The algorithms also calculate potential and actual savings as usage habits change, providing the information weekly in kWh and euros via a mobile app, along with suggestions on how to make savings. It can also measure the energy used by a swimming pool motor and electric car charging point, as well as the output of roof-top solar panels. 

Users can join the Ecojoko community to share results and savings. A ranking system tells users how they are faring within the community. A ‘Bronze Banana’ award is given to encourage use of the tool. 

“The objective is to motivate the user to make electricity savings,” Bernard said. “There’s not a lot of people who wake up in the morning thinking about energy, so this type of gamification and nudge marketing is used to generate interest. It is part of our brand strategy to say, hey, anti-waste is sexy, it’s cool, it’s trendy.” 

Making the unseen visible

In January 2020, Ecojoko participated in the consumer electronics show CES Las Vegas 2020 as a member of the La French Tech delegation with Business France, one of two French startups selected out of 100 for the show. To boost its visibility and sales, Ecojoko has also partnered with French energy suppliers, insurance company Macif and the World Wildlife Fund.

Bernard said that despite a general willingness by consumers to reduce electricity use, it is difficult for them to act when they cannot actually see it. “When we started experimenting with prototypes in a friend’s house we quickly realised that while everyone wants to reduce electricity use, good intentions are not enough because you can’t see it.” 

“Take a radiator that is running at 22 degrees instead of 21 degrees.
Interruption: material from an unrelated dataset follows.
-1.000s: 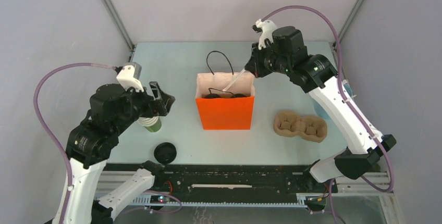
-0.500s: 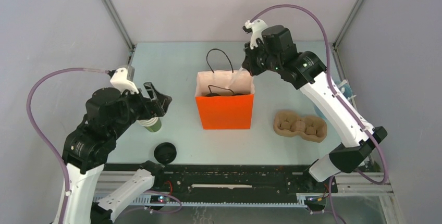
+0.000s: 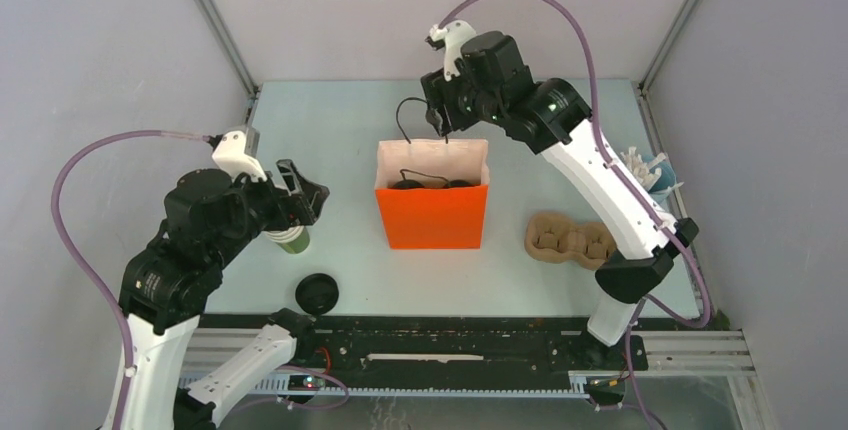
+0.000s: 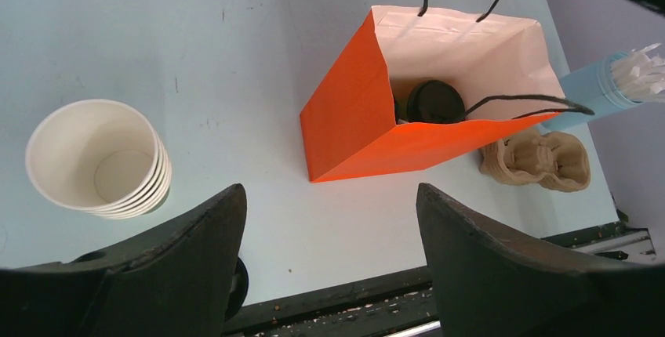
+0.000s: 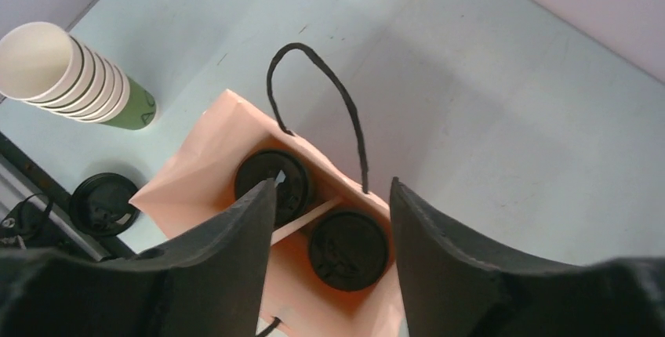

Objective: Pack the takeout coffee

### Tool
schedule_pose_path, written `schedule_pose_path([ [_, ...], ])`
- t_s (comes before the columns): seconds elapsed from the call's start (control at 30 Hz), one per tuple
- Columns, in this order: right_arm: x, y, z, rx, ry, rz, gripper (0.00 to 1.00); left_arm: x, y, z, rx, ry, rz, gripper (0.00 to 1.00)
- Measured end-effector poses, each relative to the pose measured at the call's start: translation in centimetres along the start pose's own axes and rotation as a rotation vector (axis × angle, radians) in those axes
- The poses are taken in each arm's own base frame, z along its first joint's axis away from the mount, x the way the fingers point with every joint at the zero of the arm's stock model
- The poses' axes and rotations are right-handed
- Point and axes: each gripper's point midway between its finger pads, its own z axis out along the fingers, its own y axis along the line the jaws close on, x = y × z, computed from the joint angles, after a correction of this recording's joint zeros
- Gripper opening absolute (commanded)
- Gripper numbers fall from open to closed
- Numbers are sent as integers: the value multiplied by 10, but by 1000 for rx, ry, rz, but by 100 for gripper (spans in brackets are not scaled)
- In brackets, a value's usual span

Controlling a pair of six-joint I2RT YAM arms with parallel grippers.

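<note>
Top external view puts my right gripper (image 3: 441, 120) high in the middle of the frame, above the back edge of the orange bag (image 3: 432, 215). My left gripper (image 3: 305, 190) sits at mid-left, over the stack of lidless cups (image 3: 291, 240).

Through my right wrist camera my two fingers stand apart with nothing between them; the jaws are open and hold nothing. Below them the bag's mouth fills the lower middle of the frame. The takeout coffee is inside it: two lidded cups stand side by side. One black lid (image 5: 293, 182) is partly behind my left finger, and the other black lid (image 5: 349, 248) is in full sight between the fingers. A pale strip (image 5: 302, 223) lies between the two lids. One black cord handle (image 5: 321, 110) arches up at the bag's far side. The cup stack appears in the upper left corner there, and a loose black lid (image 5: 102, 204) lies at the lower left.

Through my left wrist camera my jaws are spread wide and empty. The cup stack is at the left, the bag at centre right with one lid showing inside. A brown pulp carrier (image 4: 541, 161) lies at the right, just beyond the bag, near a blue holder of white sticks (image 4: 600, 86).
</note>
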Motion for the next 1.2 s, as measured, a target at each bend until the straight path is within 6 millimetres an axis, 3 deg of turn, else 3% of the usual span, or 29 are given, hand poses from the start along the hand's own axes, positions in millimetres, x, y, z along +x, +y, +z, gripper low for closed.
schedule_pose_path([
  [0.2,-15,-23,-30,71,-31,47,70,0,0,1,3,5,22,84],
  [0.27,-12,-43,-46,100,-40,99,69,1,-1,1,9,7,29,84],
  [0.33,-2,-84,-68,181,-44,181,69,1,-1,1,15,10,37,85],
  [0.4,16,-133,-91,299,-47,276,69,2,-2,1,22,14,50,85],
  [0.5,66,-208,-140,511,-44,463,68,3,-3,1,30,18,68,86],
  [0.57,100,-243,-171,628,-49,581,68,3,-3,1,34,19,80,88],
  [0.67,148,-275,-205,757,-48,739,66,5,-3,3,39,23,99,91],
  [0.83,216,-310,-237,887,-37,964,59,11,0,7,35,43,135,93],
  [0.93,247,-320,-250,939,-24,1067,58,13,2,9,28,47,151,93],
  [1.07,257,-333,-251,955,-21,1105,55,17,5,14,17,62,162,93],
  [1.2,265,-347,-238,915,-6,1141,53,25,8,21,8,90,163,93],
])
That’s the equivalent of €100 [more] a year, but because it’s something that we don’t see, we can’t change it.”

Another challenge for Ecojoko was producing a minimum viable product (MVP). “For an entirely new product, this was a real challenge, but we have arrived at a point where the MVP is there because we have clients who are satisfied and we have reductions in [energy] consumption,” he added. 
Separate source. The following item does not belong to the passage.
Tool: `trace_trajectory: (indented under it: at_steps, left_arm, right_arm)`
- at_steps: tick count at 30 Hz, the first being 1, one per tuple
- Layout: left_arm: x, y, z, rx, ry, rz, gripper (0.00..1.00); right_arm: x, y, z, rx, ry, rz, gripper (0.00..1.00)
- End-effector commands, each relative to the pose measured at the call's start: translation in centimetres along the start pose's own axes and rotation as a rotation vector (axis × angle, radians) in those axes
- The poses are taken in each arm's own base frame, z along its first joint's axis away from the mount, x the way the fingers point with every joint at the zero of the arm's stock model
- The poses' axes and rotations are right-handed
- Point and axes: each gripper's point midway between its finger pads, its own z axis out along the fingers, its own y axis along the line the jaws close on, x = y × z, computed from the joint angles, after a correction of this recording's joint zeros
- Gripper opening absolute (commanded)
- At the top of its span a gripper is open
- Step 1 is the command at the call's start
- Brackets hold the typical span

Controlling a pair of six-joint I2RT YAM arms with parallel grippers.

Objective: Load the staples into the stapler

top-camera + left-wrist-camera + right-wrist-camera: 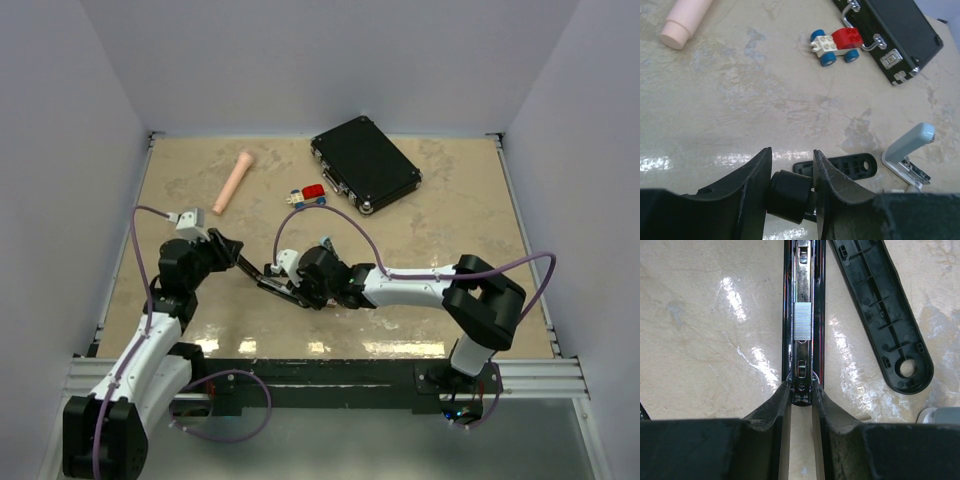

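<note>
Staples (802,321) sit mid-rail in the open stapler (802,265) channel, flat on the table (705,340). Right hand (801,387) is clamped on the channel's near end. Left hand (791,160) is pinched on a black round stub, probably the stapler's other end. The strip looks light and brittle and likely snaps if bent, so grip it by the long edges. Lid (880,315) lies beside the channel.

Far side of the table (450,220): three stray items.
We noted a pale pink cylinder (234,181) lying tilted at the far left, a small red, white and blue toy car (309,196) well to its right, and a closed black case (365,163) just beside the car, its handle facing it.
</note>
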Motion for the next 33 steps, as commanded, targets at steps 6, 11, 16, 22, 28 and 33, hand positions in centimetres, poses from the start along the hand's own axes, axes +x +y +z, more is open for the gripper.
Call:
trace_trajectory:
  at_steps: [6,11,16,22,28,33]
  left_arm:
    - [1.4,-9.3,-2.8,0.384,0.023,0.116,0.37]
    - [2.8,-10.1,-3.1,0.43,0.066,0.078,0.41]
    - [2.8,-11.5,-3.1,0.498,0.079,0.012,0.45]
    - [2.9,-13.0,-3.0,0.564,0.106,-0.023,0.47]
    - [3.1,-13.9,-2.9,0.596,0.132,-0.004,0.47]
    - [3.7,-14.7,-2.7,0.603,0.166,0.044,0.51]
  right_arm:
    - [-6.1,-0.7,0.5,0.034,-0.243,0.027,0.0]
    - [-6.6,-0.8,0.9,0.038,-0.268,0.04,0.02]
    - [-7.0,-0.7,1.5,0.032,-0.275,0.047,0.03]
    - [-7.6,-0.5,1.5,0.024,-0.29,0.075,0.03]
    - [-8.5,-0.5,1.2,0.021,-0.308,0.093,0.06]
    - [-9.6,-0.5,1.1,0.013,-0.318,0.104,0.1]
To date, Ecojoko has sold “several thousand units,” Bernard said, adding that the aim is to sell the product to 5% of French households by the end of 2021. It now retails for €199 or is available for rent at €79 per year. Most French households are eligible for a €30 subsidy under the French government’s “Prime Energie” ("Energy Bonus") scheme. 

“We are the first brand in Europe in the area of energy anti-waste so that needs a lot of investment,” Bernard said. “We want to continue to invest in our technology and the AI to stay ahead. We also want to make improvements to the hardware so we can reduce our costs and make gains on our margins.” 

Ecojoko is currently in discussions with investors to raise a Series A round to grow its brand and expand into new markets. “We have interest from several countries in Europe and also people are interested in the US and Canada, so that is part of our thinking,” Bernard said.